En cualquier caso, esta película extraordinaria es pródiga en momentos inolvidables, que le dejan a uno con el corazón en un puño: el impacto del segundo avión contra la torre sur del World Trade Center, contemplado en directo por los estupefactos controladores aéreos desde la torre de control de uno de los aeropuertos de Nueva York, la irrupción de los secuestradores en la cabina del avión, con el asesinato de los pilotos y de una de las auxiliares de vuelo (qué frase la de uno de ellos: «la azafata ya no nos hace falta»), los conciliábulos de los pasajeros mientras preparan el ataque a sus captores. La escena del asalto a la cabina y la desesperada lucha de los pasajeros con los secuestradores es una de las más impactantes que el cine ha mostrado en muchos años; una escena crudísima, de una violencia radical y primitiva, en la que la cámara, pegada a los rostros de los personajes, muestra sus armas de fortuna (tenedores, cuchillos, un cubo de agua hirviendo, un extintor, el carrito del desayuno utilizado como ariete), los golpes confusos y despiadados, asestados entre gritos, lloros y los sonidos mecánicos y de alarma del avión. Una escena, en suma, que transpira adrenalina y angustia, con un grado de desesperación que es difícil de encontrar en la violencia fílmica del cine no documental, en general tan proclive al esteticismo y la falsedad.

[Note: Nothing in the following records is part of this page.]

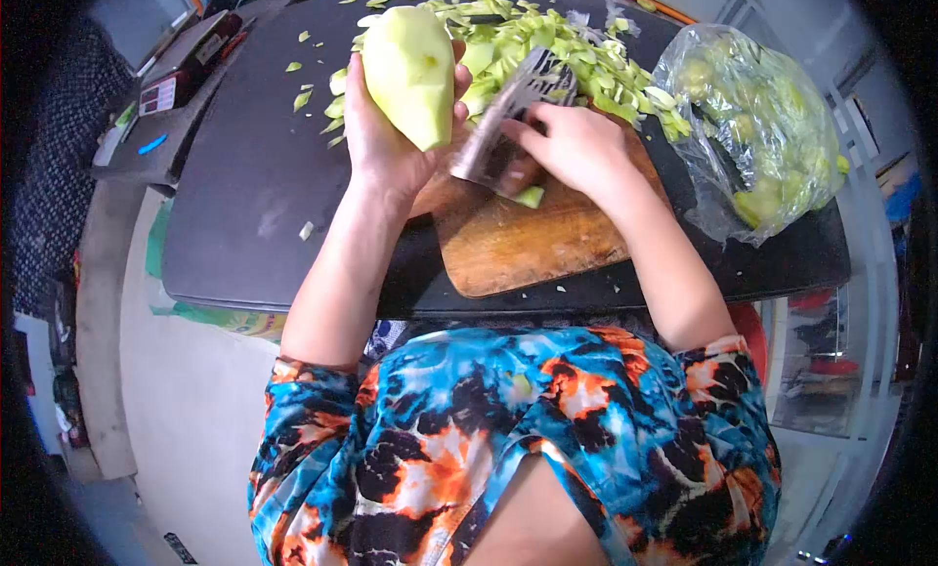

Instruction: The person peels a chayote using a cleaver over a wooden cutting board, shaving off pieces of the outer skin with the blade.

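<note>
A peeled, pale green, pear-shaped fruit (415, 73) stands upright in my left hand (376, 141), its narrow end down in my palm and my fingers wrapped round its sides. My right hand (576, 141) is closed on a broad-bladed cleaver (503, 126), which is smeared by motion; its handle is hidden by my fingers. The blade slants above the wooden cutting board (537, 249), to the right of the fruit and apart from it. Just below the blade shows a small green peel piece (531, 197).
Green peelings (528, 39) lie heaped at the back of the dark table (244, 195), with scraps scattered to the left. A clear plastic bag (757, 126) of green fruit sits at the right. A scale-like device (161, 94) stands at the far left.
</note>
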A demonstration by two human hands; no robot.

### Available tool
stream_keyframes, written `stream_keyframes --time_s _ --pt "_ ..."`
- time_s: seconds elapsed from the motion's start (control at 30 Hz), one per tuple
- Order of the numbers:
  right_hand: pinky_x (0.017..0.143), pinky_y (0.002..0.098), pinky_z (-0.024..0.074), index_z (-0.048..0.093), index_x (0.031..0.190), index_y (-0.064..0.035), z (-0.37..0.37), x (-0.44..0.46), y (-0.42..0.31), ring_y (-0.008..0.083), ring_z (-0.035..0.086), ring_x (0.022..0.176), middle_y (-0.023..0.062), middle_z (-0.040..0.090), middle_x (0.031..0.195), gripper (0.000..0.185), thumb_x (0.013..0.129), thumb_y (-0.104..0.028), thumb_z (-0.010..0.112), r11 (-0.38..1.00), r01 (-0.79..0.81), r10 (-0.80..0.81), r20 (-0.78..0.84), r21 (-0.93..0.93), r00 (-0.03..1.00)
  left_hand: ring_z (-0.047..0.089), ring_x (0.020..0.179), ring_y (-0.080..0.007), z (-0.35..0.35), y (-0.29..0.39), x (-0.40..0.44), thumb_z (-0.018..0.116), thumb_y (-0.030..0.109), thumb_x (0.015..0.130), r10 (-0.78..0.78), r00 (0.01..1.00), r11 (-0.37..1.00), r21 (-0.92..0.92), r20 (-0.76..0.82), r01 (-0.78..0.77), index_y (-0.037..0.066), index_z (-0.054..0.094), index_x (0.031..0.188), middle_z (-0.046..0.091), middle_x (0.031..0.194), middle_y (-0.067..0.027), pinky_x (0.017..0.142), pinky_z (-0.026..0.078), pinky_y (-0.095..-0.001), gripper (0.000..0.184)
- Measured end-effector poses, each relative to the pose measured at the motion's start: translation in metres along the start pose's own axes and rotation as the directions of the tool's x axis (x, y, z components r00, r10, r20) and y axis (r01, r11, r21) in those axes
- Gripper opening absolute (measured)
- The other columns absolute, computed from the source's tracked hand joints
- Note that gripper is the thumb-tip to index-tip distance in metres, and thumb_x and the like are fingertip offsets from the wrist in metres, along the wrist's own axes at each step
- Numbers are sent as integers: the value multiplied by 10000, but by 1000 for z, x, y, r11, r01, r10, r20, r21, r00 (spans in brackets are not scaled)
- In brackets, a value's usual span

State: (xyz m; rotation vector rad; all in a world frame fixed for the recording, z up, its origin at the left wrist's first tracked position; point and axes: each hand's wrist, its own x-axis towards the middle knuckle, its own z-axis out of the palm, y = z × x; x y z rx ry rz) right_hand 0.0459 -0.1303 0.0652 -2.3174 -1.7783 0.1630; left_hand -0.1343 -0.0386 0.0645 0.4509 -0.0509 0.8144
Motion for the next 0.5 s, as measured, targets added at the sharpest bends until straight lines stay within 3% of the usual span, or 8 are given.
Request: stream_keyframes --time_s 0.03,0.1,0.17,0.23,0.3,0.4,0.43,0.5 --pt "721 424 528 689 973 -152 -3 -7 14 316 678 812 130 693 825 531 862 -629 484 1000 -9 10 -31 28 999 601 886 -286 0 -1 -1 212 644 946 -21 1000 1000 -4 17 21 50 459 1308 573 1171 -164 620 523 -372 738" --pt "676 386 513 651 876 -106 -11 -16 39 295 657 732 134 667 754 288 841 -391 637 960 -86 88 4 268 996 607 872 -281 2 -2 -3 240 667 931 -69 996 998 -5 51 69 59 465 1302 573 1160 -158 619 526 -367 747" --pt "636 329 504 625 920 -69 -7 -17 71 216 630 667 87 671 777 157 853 -209 648 902 -54 103 -91 429 991 613 864 -275 6 -11 -5 279 683 917 -44 999 999 -7 -9 44 66 474 1291 577 1144 -152 619 529 -366 747" --pt "605 266 485 602 990 -46 -15 -23 76 132 589 651 36 658 850 133 859 -61 617 681 110 101 -241 724 965 619 858 -271 8 -19 -6 314 694 904 -39 998 999 -4 -50 39 70 483 1279 580 1134 -147 620 531 -364 748" --pt "644 241 485 535 1155 -41 -27 -34 81 109 585 758 47 607 1002 303 861 -6 602 665 197 101 -349 720 932 625 855 -269 2 -24 -4 344 702 893 -48 996 999 3 -77 48 70 491 1266 583 1128 -144 625 533 -362 749" --pt "773 260 479 408 1298 -61 -35 -51 73 120 581 899 89 590 1026 483 866 -6 617 744 483 50 -759 462 649 598 930 -240 -12 -27 0 432 660 885 -93 992 995 26 -89 95 97 473 1305 553 1194 -139 665 544 -360 703" --pt "759 271 484 421 1286 -54 -39 -55 67 120 582 891 83 593 1021 468 866 -25 624 691 507 81 -751 516 655 602 925 -242 -14 -28 1 431 661 886 -103 988 994 33 -113 108 98 475 1304 557 1191 -138 664 543 -362 703" --pt "765 270 487 402 1306 -63 -50 -60 73 133 593 895 79 602 1017 486 874 -41 623 712 326 23 -485 622 874 614 918 -253 -16 -27 1 429 664 884 -119 984 989 71 -136 130 106 473 1309 566 1195 -136 674 546 -372 703"
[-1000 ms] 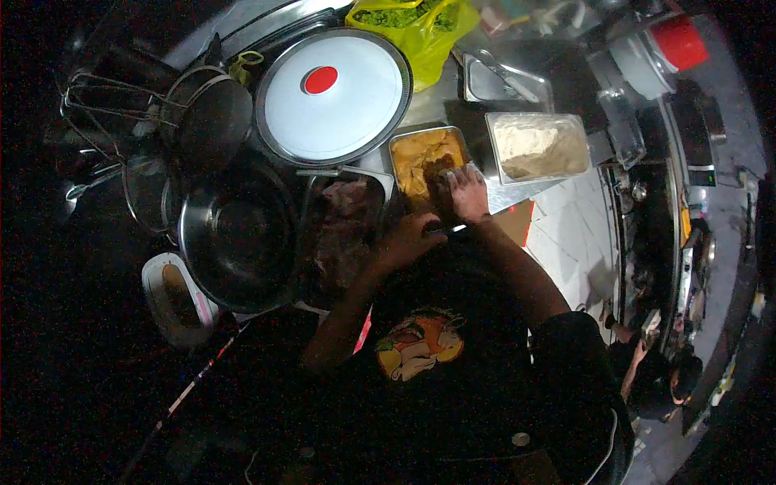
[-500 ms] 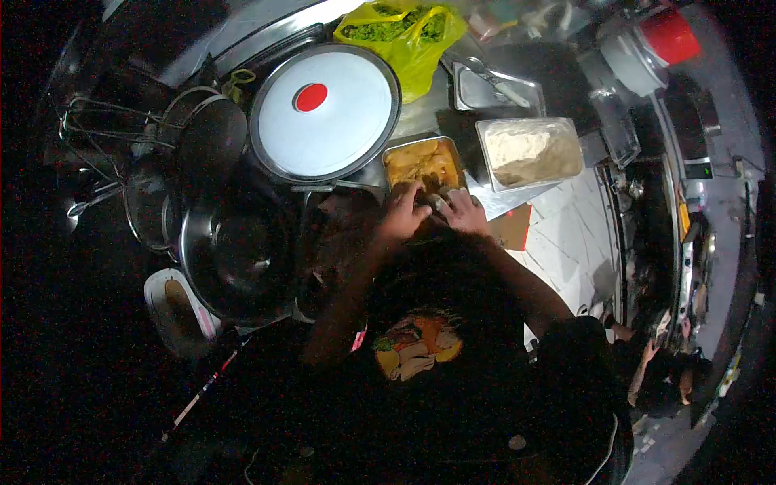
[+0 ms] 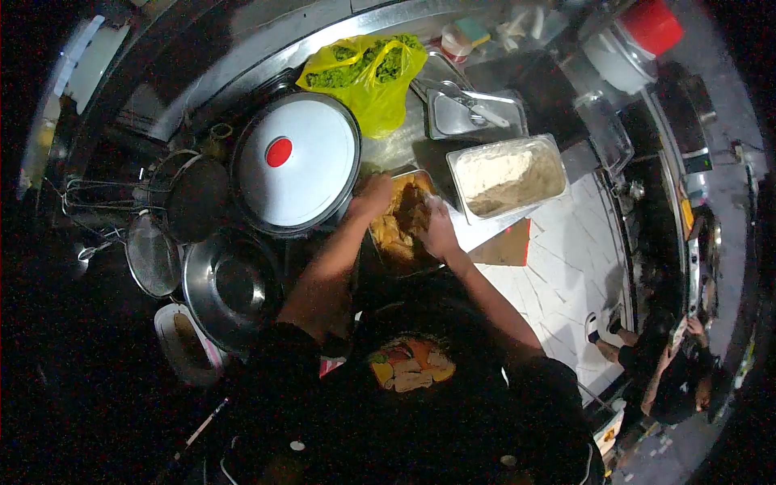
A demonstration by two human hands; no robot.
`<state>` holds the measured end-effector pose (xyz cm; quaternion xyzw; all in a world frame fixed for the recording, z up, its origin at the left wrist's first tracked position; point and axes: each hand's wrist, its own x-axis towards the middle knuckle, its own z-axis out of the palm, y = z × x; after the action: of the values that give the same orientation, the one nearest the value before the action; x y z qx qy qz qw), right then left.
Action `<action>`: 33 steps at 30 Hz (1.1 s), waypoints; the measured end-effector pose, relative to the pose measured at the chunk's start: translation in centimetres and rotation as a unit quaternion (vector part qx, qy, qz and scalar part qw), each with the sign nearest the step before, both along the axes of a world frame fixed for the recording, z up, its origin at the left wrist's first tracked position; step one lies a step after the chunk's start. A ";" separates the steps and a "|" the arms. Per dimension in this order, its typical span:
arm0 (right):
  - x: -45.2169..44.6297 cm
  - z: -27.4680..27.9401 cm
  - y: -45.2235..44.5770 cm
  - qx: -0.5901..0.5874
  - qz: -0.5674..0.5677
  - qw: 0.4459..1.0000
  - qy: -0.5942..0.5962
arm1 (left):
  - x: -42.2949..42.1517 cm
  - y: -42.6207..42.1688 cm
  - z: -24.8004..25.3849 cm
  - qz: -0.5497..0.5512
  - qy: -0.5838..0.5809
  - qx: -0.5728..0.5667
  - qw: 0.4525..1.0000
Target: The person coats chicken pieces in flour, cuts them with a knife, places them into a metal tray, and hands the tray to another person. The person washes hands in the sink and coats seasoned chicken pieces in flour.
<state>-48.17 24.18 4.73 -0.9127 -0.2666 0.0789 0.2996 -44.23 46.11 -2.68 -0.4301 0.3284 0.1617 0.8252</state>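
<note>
A rectangular metal pan (image 3: 402,270) holds orange-yellow, sauce-coated pieces that look like raw meat (image 3: 394,234). My left hand (image 3: 373,196) is closed at the pan's far left rim, its fingertips partly hidden. Along the right side of the pan is my right hand (image 3: 439,230), its pale, whitish fingers bent over the edge beside the food. Blur hides whether those fingers grip anything. A second metal pan (image 3: 472,214), to the right, contains pale flour (image 3: 517,174).
Left of the pan lies a large round white lid (image 3: 311,190) with a red knob. Behind is a yellow bag (image 3: 380,113) of leafy greens. A metal tray (image 3: 440,121) holds utensils. Strainers (image 3: 153,259) and a metal bowl (image 3: 198,283) stand left. Another person (image 3: 675,372) is at lower right.
My hands have moved apart, from the pan's near edge to its left and right sides. More of the pan and food now shows. The view has shifted, and the other person shows more fully.
</note>
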 end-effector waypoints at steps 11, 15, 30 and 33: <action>4.1 -2.4 1.8 -0.061 0.023 0.998 0.014 | -0.1 2.0 -1.1 -0.462 0.015 0.795 -0.394; 3.9 -6.2 3.5 -0.051 -0.070 0.995 -0.054 | 0.5 2.2 -2.5 -0.528 0.115 0.799 -0.264; 6.1 -3.7 6.8 -0.120 -0.163 0.942 0.267 | -2.4 3.3 -6.8 -0.196 -0.020 0.953 -0.228; 6.5 -3.9 7.7 -0.183 -0.129 0.940 0.258 | -2.4 2.6 -6.7 -0.240 -0.025 0.950 -0.196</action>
<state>-41.71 31.83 0.85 -0.9265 -0.0406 0.3200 0.1940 -46.61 48.68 -9.38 -0.9434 0.1353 -0.0713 -0.2944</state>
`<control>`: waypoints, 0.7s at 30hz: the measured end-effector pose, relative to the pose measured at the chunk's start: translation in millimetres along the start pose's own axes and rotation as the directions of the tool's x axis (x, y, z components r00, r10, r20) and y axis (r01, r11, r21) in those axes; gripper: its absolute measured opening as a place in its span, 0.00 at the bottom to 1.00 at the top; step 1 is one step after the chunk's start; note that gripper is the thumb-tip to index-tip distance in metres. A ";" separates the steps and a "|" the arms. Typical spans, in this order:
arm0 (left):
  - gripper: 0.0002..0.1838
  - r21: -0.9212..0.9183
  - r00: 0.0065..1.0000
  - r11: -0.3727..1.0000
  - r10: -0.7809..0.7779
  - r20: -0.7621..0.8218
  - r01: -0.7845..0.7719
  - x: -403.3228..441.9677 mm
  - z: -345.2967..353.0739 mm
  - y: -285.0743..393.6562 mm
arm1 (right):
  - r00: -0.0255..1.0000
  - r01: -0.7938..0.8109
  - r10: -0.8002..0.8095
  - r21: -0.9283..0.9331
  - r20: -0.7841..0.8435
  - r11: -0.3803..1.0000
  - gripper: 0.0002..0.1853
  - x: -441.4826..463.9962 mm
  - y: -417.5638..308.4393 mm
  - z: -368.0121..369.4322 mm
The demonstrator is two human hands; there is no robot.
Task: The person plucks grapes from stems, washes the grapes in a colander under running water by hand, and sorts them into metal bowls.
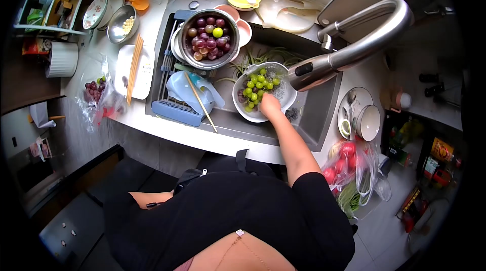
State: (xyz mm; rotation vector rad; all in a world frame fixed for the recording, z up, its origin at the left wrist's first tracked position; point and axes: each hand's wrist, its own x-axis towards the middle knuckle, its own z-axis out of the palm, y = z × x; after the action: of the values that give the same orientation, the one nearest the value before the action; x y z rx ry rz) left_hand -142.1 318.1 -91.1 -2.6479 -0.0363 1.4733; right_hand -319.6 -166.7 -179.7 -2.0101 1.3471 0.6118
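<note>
In the sink, a white bowl [290, 92] holds water and a bunch of green grapes [259, 86]. My right hand [270, 106] reaches over the bowl's near rim, its fingers curled on the lower right of the bunch; the fingertips are hidden. Bubbles or foam show on the water beside the grapes. Above the bowl hangs the steel faucet's spray head [309, 74]. Of my left arm only a bit of forearm shows at my side; my left hand is out of sight.
A steel pot [186, 54] of red grapes stands on the blue drying rack [174, 112], near a blue colander [182, 88]. Green stems lie in the sink [238, 129]. Left are chopsticks [134, 71] on a white tray and bagged grapes [94, 90]; right, bagged tomatoes [344, 162] and dishes.
</note>
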 end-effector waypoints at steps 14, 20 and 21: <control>0.34 -0.333 0.992 0.942 0.007 0.126 0.035 -69.1 57.5 -16.6 | 0.983 0.168 -0.175 -0.109 -0.057 0.980 0.18 -9.6 29.2 -12.3; 0.35 -0.751 0.951 0.647 0.131 0.280 0.132 -102.6 69.5 5.5 | 0.977 0.211 -0.215 -0.182 0.000 0.960 0.19 -10.6 27.6 -14.5; 0.36 -0.805 0.940 0.569 0.158 0.303 0.164 -107.8 67.2 9.4 | 0.975 0.219 -0.223 -0.187 -0.003 0.958 0.19 -11.9 25.9 -15.1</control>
State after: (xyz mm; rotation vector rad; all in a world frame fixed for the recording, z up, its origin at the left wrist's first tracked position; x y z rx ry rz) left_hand -256.4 306.4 -36.1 -2.9005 -1.0236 2.3542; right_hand -347.6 -177.1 -167.5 -2.2860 1.0910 0.6298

He comenzado con una recomendación, y acabo con otra, y con una pregunta que no espera respuesta. El consejo es que los espectadores que sufren ansiedad o aprensión ante el vuelo se abstengan de ver United 93, porque hay pocas películas en la historia del cine que expresen con tanto verismo la angustia e impotencia que pueden llegar a experimentar los pasajeros de un avión. La pregunta, por su parte, resulta inevitable: ¿será capaz la cinematografía española de dar una respuesta, tan eficaz y convincente como la de United 93, ante los atentados del 11 de marzo de 2004 en Madrid? Sería, indiscutiblemente, una muestra de buena salud, no sólo del cine, sino de la sociedad española en su conjunto.